Downplaying the rift, he told the REMSCO board that the E.H.V.A.A. is still in existence and comprised at present of 30 volunteers. “All that happened is that a couple people quit, a couple people joined.” He referred to Ms. Bertha and Ms. Merola as “vocal and disgruntled former people.”

Philip Cammann, a REMSCO board member, said, “You said everything was staying the same as far as contracts with the county and mutual aid with other districts.” Pointing to Ms. Bertha’s comments, he asked Mr. Pinsky to address the mutual aid policy.

“That policy is not true,” said Mr. Pinsky. “If the volunteer is not quick enough, the paid personnel respond.”

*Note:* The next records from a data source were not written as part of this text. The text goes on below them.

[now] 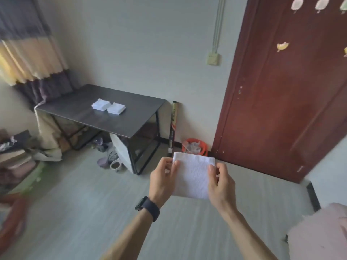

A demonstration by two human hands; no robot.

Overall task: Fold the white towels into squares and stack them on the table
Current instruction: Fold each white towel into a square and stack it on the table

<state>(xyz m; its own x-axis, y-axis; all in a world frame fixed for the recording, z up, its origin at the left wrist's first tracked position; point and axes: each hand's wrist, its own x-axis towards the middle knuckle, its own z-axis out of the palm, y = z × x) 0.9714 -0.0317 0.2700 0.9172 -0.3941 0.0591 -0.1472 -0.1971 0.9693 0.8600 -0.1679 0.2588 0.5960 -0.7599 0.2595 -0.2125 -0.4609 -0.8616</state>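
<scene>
I hold a folded white towel (193,175) up in front of me, above the floor. My left hand (162,180) pinches its left edge and my right hand (220,182) pinches its right edge, thumbs on the near face. The towel is a rough square. Farther off to the left stands a dark table (75,106) with two stacks of folded white towels, one stack (101,104) touching the other (116,108).
A dark red door (285,102) is on the right. A bat (173,128) leans on the wall beside an orange basket (195,146). Shoes and bags (110,158) lie under the table. A curtain (32,53) hangs at left. A pale cushion (323,235) is at the bottom right.
</scene>
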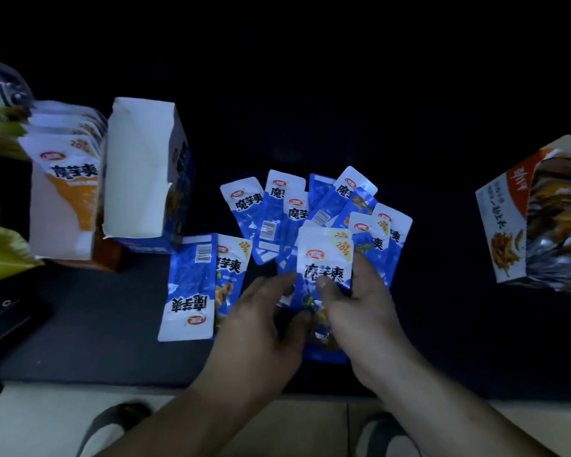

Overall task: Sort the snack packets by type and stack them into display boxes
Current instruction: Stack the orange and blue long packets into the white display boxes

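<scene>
1. A dark table (96,324) carries everything.
2. At the right edge an orange-and-white box (505,222) lies tilted, packed with orange packets (561,225).
3. At the left stands a white box with blue sides (139,173). Just beside it is an open box (60,232) holding orange-and-white packets (70,166).
4. Loose blue packets (264,219) lie fanned and overlapping mid-table, some face down with the barcode showing.
5. The right hand (363,311) pinches one blue packet (323,258) upright above the fan, thumb on the front and fingers behind.
6. The left hand (261,324) grips the same packet's lower left edge between thumb and curled fingers.
</scene>
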Demonstrator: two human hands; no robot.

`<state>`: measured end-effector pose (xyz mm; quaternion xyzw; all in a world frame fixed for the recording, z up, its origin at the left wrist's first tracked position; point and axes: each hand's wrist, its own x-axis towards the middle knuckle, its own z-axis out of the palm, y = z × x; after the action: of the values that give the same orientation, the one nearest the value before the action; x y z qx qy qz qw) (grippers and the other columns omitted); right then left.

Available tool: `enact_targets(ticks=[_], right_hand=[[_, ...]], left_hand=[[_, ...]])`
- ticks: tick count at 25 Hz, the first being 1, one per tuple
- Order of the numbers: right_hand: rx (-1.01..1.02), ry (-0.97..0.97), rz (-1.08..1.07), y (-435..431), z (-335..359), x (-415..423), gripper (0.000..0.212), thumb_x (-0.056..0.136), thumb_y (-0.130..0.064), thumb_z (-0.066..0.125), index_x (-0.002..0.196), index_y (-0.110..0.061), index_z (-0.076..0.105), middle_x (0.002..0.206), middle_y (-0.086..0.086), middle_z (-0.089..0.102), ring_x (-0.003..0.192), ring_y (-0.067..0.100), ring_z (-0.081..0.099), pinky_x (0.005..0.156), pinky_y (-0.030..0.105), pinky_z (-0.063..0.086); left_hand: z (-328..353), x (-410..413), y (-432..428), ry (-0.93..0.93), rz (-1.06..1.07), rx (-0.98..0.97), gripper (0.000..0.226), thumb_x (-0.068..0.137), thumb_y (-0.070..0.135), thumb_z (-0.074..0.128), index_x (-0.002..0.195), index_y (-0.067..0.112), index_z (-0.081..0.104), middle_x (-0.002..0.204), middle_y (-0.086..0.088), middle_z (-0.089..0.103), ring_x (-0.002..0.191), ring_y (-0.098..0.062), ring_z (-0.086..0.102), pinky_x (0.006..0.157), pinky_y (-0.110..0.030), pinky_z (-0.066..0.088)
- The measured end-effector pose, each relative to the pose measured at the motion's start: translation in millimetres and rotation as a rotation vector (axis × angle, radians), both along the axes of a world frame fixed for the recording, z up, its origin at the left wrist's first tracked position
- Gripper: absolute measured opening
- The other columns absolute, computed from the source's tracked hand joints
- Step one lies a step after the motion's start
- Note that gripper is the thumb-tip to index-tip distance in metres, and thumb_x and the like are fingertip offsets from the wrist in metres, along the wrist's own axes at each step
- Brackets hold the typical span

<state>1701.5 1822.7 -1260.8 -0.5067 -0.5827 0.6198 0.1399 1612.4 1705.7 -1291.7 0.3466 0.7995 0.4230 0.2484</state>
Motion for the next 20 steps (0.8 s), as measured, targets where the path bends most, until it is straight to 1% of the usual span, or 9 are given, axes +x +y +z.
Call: enact_targets(ticks=[2,4,6,7,11,14,17,18,20], right_hand=[[-0.034,-0.012,0.042,1.7,-1.2,-5.0,0.059,0.102,-0.015,0.061,0.135,-0.06,0.042,0.096,-0.037,0.067,0.073,-0.011,0.067,0.062,0.027,0.061],[-0.035,-0.02,0.094,-0.2,-3.6,-11.2,0.072,0.102,-0.013,0.061,0.147,-0.061,0.03,0.111,-0.045,0.053,0.071,-0.032,0.053,0.061,0.008,0.051],[-0.017,-0.013,0.113,-5.0,-4.7,-21.1,0.074,0.101,-0.012,0.062,0.151,-0.056,0.03,0.14,-0.03,0.042,0.075,-0.039,0.047,0.057,0.001,0.045],[-0.017,0.01,0.114,-6.7,-7.5,-24.4,0.073,0.101,-0.012,0.063,0.152,-0.054,0.032,0.144,-0.025,0.041,0.076,-0.04,0.045,0.056,-0.001,0.043],[-0.021,0.098,0.135,-6.6,-19.2,-31.5,0.07,0.098,-0.004,0.065,0.151,-0.041,0.039,0.113,-0.042,0.047,0.082,-0.044,0.041,0.064,-0.006,0.04],[0.013,0.105,0.145,-5.9,-22.8,-29.8,0.069,0.098,-0.002,0.065,0.151,-0.04,0.043,0.106,-0.043,0.053,0.086,-0.041,0.045,0.067,-0.004,0.042],[0.027,0.102,0.163,-5.1,-24.2,-27.6,0.068,0.099,-0.002,0.064,0.149,-0.042,0.042,0.092,-0.05,0.057,0.078,-0.039,0.047,0.061,-0.003,0.042],[0.035,0.102,0.155,-4.0,-22.7,-27.2,0.068,0.099,-0.004,0.064,0.149,-0.043,0.041,0.097,-0.047,0.058,0.077,-0.039,0.048,0.06,-0.003,0.043],[0.049,0.101,0.118,-0.1,-22.2,-24.5,0.07,0.098,-0.008,0.066,0.15,-0.046,0.04,0.127,-0.032,0.053,0.08,-0.039,0.047,0.059,-0.001,0.044]], left_hand=[[-5.0,-32.5,-22.3,0.312,0.045,-0.058,0.036,0.091,0.028,0.069,0.127,0.025,0.067,0.119,0.01,0.062,0.104,-0.014,0.064,0.087,-0.035,0.055],[-13.9,-63.2,-50.3,0.543,0.125,-0.279,0.048,0.088,0.044,0.063,0.13,0.021,0.064,0.131,-0.002,0.059,0.113,-0.029,0.057,0.089,-0.044,0.054],[-23.2,-73.2,-69.6,0.542,0.178,-0.439,0.071,0.082,0.061,0.059,0.138,0.019,0.057,0.14,-0.008,0.056,0.117,-0.037,0.054,0.091,-0.051,0.052],[-28.9,-72.8,-74.6,0.525,0.163,-0.443,0.076,0.079,0.062,0.06,0.141,0.017,0.055,0.141,-0.009,0.056,0.116,-0.038,0.053,0.091,-0.052,0.051],[-30.6,-76.5,-73.9,0.34,0.101,-0.282,0.087,0.074,0.048,0.079,0.15,0.016,0.049,0.141,-0.003,0.053,0.122,-0.027,0.053,0.101,-0.041,0.046],[-32.0,-82.6,-79.1,0.306,0.157,-0.375,0.098,0.062,0.054,0.093,0.145,0.02,0.053,0.119,-0.002,0.06,0.11,-0.027,0.056,0.091,-0.043,0.05],[-20.8,-78.2,-78.3,0.111,0.224,-0.236,0.047,0.069,0.041,0.091,0.109,0.041,0.066,0.096,0.017,0.068,0.092,-0.005,0.064,0.074,-0.021,0.05],[-14.4,-77.9,-76.8,0.048,0.227,-0.15,0.033,0.076,0.029,0.089,0.097,0.041,0.067,0.091,0.019,0.068,0.086,-0.003,0.065,0.066,-0.013,0.047],[-1.3,-81.4,-75.4,0.054,0.201,0.028,0.026,0.084,0.015,0.084,0.086,0.037,0.072,0.086,0.011,0.066,0.079,-0.008,0.065,0.06,-0.011,0.044]])
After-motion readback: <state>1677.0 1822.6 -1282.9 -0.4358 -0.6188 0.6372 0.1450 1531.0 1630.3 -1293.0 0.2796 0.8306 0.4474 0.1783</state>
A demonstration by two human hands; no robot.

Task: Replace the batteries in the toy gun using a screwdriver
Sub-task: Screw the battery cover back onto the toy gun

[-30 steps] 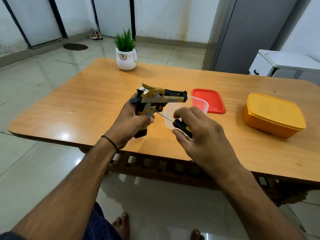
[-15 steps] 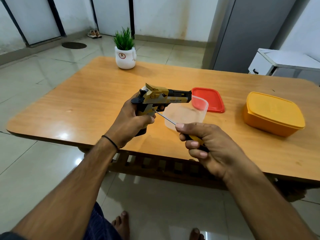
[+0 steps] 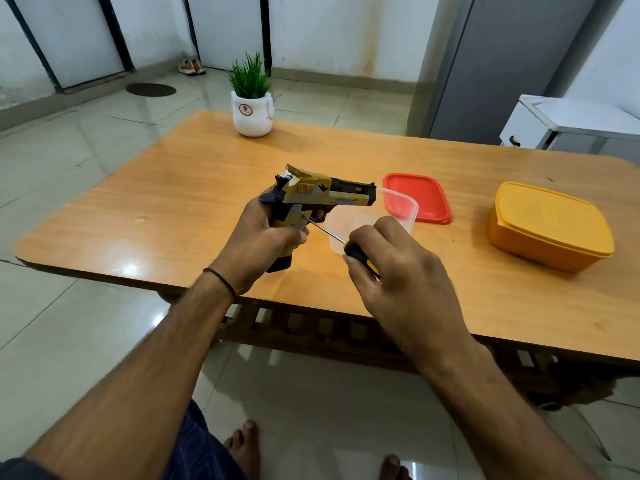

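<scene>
The left grip (image 3: 258, 237) wraps the toy gun (image 3: 322, 197) by its handle, above the desk (image 3: 173, 209). The right grip (image 3: 398, 271) pinches the screwdriver (image 3: 358, 256), tip against the gun just beyond the left thumb. Angled so, the tip may slip from the screw and scar plastic or jab that thumb.

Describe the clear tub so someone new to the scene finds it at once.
Start at the wooden table. Near its middle, just beyond the right hand, sits the clear tub, next to the red lid. Unlike the closed orange box further right, it is see-through and has no lid on.
</scene>
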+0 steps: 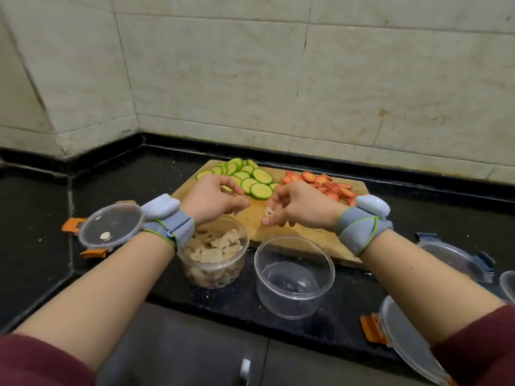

Later, Taylor Vecsey, a captain with the Bridgehampton Fire Department’s ambulance service, forced Mr. Pinsky to clarify, asking if the document Ms. Bertha referenced did not exist. Mr. Pinsky deferred to Mary Mott, whom the village recognizes as the chief of both the E.H.V.A.A. and the municipal responding agency. Ms. Mott said the document had been “weaponized.”

“The letter in question said the last paid provider, if there’s a mutual aid call, will stay in district. However, if a call of extreme importance comes in, any of those paid responders will go to that call. We have not stopped responding to mutual aids.”

“To be clear, it did exist,” said Ms. Vecsey. “The tenor of things did change.”

“The people who are here speaking negatively are not the real association,” said Mayor Larsen. “They are out raising money illegally to fund some coup. They think they’re going to get the money, buy an ambulance, and start responding.”

Ms. Bertha and others who left the service over the struggle with the municipality allege that the village took over the bank account of the E.H.V.A.A., which held more than $350,000.

“At some point, the village gave the E.H.V.A.A. operational control, and all I did was take it back,” the mayor responded. “We have no intention of billing, and no intention of doing anything beyond the contracted area we’ve had with the town for 40-something years.”

Edward Boyd, the hearing officer, said “out of an abundance of caution” he would hold the hearing open for written comments until tomorrow. “We shall make a considered decision based upon what we heard,” he said.